What's required is a verbatim printout of all the data.

+++ DATASET SECTION

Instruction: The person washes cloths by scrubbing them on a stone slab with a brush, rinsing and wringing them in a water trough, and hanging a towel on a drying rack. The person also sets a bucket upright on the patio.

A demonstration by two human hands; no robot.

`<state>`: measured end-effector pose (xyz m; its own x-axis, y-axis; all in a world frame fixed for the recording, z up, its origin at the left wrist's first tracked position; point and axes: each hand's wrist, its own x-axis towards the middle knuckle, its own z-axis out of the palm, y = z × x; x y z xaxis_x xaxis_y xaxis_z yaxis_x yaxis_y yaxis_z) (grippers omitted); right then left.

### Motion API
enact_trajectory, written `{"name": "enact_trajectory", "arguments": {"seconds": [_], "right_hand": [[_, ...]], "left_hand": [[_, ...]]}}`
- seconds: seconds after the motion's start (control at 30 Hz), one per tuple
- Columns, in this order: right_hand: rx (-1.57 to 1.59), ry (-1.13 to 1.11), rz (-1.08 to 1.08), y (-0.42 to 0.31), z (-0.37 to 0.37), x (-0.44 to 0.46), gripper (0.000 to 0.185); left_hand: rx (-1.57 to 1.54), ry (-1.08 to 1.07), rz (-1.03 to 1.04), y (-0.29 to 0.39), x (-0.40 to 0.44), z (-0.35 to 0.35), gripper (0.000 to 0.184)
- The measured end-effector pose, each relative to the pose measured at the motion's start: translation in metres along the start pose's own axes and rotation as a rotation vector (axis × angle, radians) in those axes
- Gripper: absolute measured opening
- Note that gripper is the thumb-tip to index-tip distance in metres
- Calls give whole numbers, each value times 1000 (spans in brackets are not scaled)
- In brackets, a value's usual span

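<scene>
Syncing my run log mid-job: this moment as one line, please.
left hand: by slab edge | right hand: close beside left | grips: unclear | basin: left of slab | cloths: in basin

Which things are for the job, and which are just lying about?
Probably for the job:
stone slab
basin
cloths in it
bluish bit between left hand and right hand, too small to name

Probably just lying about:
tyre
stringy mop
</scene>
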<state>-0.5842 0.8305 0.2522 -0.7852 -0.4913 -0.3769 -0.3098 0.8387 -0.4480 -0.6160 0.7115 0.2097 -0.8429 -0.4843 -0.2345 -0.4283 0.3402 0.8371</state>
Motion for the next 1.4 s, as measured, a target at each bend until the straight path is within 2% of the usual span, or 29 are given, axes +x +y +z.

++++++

**COMPLETED EXERCISE:**
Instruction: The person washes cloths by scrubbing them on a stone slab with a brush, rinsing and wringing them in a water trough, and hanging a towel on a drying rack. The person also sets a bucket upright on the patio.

A demonstration by two human hands; no robot.

`<state>`: measured end-effector pose (xyz m; its own x-axis, y-axis; all in a world frame fixed for the recording, z up, its origin at the left wrist's first tracked position; point and axes: each hand's wrist, its own x-axis towards the middle knuckle, its own z-axis out of the palm, y = z × x; x y z xaxis_x xaxis_y xaxis_z yaxis_x yaxis_y yaxis_z) (grippers omitted); right then left.

### Motion API
enact_trajectory, written `{"name": "enact_trajectory", "arguments": {"seconds": [_], "right_hand": [[_, ...]], "left_hand": [[_, ...]]}}`
- seconds: seconds after the motion's start (control at 30 Hz), one per tuple
- Columns, in this order: right_hand: rx (-1.57 to 1.59), ry (-1.13 to 1.11), rz (-1.08 to 1.08), y (-0.42 to 0.31), z (-0.37 to 0.37), x (-0.44 to 0.46), gripper (0.000 to 0.185); left_hand: rx (-1.57 to 1.54), ry (-1.08 to 1.07), rz (-1.03 to 1.04), y (-0.29 to 0.39), x (-0.40 to 0.44), z (-0.35 to 0.35), gripper (0.000 to 0.184)
- The measured end-effector pose, each relative to the pose measured at the motion's start: translation in metres along the start pose's own axes and rotation as a rotation vector (axis × angle, radians) in those axes
- Gripper: absolute measured opening
- Note that gripper is the thumb-tip to index-tip distance in metres
- Calls give whole numbers, each value times 1000 (spans in brackets are not scaled)
- In brackets, a value's usual span

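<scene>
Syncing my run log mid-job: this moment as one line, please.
left hand: by slab edge | right hand: close beside left | grips: unclear | basin: left of slab | cloths: in basin

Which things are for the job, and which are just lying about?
Probably for the job:
stone slab
basin
cloths in it
bluish bit between left hand and right hand, too small to name

Probably just lying about:
tyre
stringy mop
</scene>
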<state>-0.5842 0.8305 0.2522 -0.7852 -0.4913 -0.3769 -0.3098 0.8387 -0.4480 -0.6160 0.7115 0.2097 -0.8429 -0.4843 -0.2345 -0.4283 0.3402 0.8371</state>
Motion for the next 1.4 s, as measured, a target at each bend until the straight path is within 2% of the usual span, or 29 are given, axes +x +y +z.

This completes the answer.